Changes in the UK Buy To Let Market


2008 has seen some of the biggest changes to Buy to Let mortgage criteria since they were introduced in 1994. The ‘credit crunch’ has meant that lenders are more selective about whom they will lend to and the type of propositions they will lend on.  If you haven’t been actively looking at funding for your portfolio recently, some of the changes may come as a bit of a surprise and changes are still occurring now on a daily basis.
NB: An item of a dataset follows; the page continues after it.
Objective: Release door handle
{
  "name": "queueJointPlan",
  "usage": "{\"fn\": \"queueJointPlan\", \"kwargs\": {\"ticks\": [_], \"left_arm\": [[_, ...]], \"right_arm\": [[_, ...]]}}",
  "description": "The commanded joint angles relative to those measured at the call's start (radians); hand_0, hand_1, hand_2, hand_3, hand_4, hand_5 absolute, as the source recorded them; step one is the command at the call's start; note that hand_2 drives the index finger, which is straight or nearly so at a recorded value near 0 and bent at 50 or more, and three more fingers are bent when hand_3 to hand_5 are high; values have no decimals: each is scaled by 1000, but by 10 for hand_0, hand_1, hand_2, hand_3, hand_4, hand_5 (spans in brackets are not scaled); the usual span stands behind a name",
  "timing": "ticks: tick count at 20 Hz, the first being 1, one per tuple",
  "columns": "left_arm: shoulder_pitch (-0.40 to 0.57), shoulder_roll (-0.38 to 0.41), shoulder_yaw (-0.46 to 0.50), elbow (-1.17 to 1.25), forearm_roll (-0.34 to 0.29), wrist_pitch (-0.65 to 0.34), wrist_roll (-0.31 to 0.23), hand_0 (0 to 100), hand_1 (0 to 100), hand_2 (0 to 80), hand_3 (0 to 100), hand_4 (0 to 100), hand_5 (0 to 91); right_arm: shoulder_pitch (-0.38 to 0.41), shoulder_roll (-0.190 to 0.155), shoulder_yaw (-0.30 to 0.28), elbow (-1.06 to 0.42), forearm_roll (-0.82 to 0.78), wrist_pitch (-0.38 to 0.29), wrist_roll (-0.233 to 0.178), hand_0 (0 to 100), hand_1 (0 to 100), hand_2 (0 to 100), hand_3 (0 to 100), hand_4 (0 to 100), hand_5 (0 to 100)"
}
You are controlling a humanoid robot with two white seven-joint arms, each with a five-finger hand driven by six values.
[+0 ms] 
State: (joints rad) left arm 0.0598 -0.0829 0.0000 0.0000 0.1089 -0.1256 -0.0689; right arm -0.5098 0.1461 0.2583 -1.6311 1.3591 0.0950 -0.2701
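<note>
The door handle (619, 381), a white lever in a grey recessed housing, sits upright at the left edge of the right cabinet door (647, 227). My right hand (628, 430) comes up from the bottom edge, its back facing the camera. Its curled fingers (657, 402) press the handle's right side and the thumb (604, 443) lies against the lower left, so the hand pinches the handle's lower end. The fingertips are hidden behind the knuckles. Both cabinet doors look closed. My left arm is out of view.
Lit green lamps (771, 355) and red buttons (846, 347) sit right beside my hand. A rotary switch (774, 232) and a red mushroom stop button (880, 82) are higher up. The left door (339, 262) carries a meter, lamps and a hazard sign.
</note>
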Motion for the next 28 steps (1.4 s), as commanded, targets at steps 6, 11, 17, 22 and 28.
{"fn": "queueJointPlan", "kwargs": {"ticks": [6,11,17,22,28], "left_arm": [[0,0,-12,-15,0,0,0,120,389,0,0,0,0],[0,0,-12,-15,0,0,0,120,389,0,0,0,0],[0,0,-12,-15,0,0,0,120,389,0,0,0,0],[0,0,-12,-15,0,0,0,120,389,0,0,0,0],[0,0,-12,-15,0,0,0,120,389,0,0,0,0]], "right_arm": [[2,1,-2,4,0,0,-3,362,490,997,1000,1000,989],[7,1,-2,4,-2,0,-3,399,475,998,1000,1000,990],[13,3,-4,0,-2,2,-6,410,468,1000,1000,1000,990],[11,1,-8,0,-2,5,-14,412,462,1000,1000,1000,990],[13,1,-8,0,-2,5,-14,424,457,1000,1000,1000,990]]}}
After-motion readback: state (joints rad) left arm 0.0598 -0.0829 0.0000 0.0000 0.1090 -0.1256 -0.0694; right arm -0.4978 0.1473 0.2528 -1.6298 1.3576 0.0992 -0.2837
Here’s what you should know…

Availability of mortgage products
The number of Buy to Let products available has fallen 60% since the onset of the credit crunch. An increasing number of investors are asking for funding for certain property or tenant types, rather than asking simply for the best rates.

New build property
New build property (which come lenders may also classify as properties, flats or houses built or converted in the last twelve months) has been a particular cause of anxiety for Buy to Let lenders. It is increasingly common for lenders to refuse to lend on this type of property altogether.
New builds is the one are of concern in the sector, particularly in come city centres where supply is outstripping demand and the fact that twelve months are classed as new build may come as a surprise to many investors. It is still possible to fund new build Buy to Let property but funding options are extremely limited.


Loan to values

Some lenders are asking investors to put down larger deposits by lowering the maximum loan to value they will lend at. In the last five years, Buy to Let lenders have lent at 85% loan to value, with many lending up to 90% loan to value last year. However, some lenders are now introducing a maximum loan to value of 75% to 80%. The move is fairly widespread across the marketplace with some lenders making definite moves to increase deposit requirements.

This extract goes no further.